Most correlational studies involve testing some hypothesis. However, depending on the status of the hypothesis, the correlational study may be either exploratory or testing (confirmatory). If the hypothesis is formulated in advance, then the collected data may provide a proper test of the hypothesis. In other cases, the data might be assembled and relationships sought without any initial idea of what to expect. A researcher may begin testing several possible relationships with the data. This exploratory approach is informally referred to as a “fishing expedition.” The researcher is “fishing&148; around for possible connections.
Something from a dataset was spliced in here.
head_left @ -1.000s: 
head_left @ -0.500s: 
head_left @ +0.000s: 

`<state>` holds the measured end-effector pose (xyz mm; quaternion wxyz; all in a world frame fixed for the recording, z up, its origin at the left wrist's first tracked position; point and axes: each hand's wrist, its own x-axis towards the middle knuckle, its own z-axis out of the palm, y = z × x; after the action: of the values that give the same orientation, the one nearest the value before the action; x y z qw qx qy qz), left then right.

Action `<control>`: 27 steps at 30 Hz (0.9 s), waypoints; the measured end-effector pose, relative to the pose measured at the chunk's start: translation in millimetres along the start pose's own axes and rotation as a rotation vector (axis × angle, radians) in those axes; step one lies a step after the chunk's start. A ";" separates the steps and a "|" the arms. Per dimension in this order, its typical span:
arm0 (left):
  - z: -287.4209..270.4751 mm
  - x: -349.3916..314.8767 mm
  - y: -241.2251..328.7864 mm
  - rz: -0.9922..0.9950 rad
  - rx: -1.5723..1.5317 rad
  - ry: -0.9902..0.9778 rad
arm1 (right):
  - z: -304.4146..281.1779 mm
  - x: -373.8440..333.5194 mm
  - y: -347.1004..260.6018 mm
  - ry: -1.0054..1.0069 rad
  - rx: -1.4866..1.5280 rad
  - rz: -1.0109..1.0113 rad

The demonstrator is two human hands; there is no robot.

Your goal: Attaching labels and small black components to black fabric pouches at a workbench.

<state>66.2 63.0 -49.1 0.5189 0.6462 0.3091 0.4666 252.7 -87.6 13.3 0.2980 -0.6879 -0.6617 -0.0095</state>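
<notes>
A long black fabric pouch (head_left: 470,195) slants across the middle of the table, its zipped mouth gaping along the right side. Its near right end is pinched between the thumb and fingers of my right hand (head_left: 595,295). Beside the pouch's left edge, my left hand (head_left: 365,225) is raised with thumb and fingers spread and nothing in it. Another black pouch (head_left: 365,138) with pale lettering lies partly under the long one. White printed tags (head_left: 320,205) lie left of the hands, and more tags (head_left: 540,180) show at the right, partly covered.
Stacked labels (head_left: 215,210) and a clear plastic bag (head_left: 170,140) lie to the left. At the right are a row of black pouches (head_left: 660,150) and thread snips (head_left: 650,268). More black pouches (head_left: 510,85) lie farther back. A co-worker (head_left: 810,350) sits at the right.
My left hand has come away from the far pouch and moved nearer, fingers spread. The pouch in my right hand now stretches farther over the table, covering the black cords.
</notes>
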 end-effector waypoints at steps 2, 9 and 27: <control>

Disguising Exploratory Studies as Non-Exploratory Studies

A grave methodological error can occur when a researcher engages in an exploratory study, but presents the work as though it were a true experiment or hypothesis-testing correlational study. Notice that this implies that the researcher had the idea before seeing the data and so gives the audience or readers the impression that the statistical tests invited failure. However, since the test was carried out only after the data were seen, there is no chance for the researcher to be wrong. Presenting post hoc hypotheses as though they are a priori hypotheses is morally reprehensible in the same way that making-up data is unethical.

References

Norman Denzin (1989). The Research Act: A Theoretical Introduction to Sociological Methods. Englewood Cliffs, NJ: Prentice-Hall.

Clifford Geertz (1973). The Interpretation of Cultures. New York: Basic.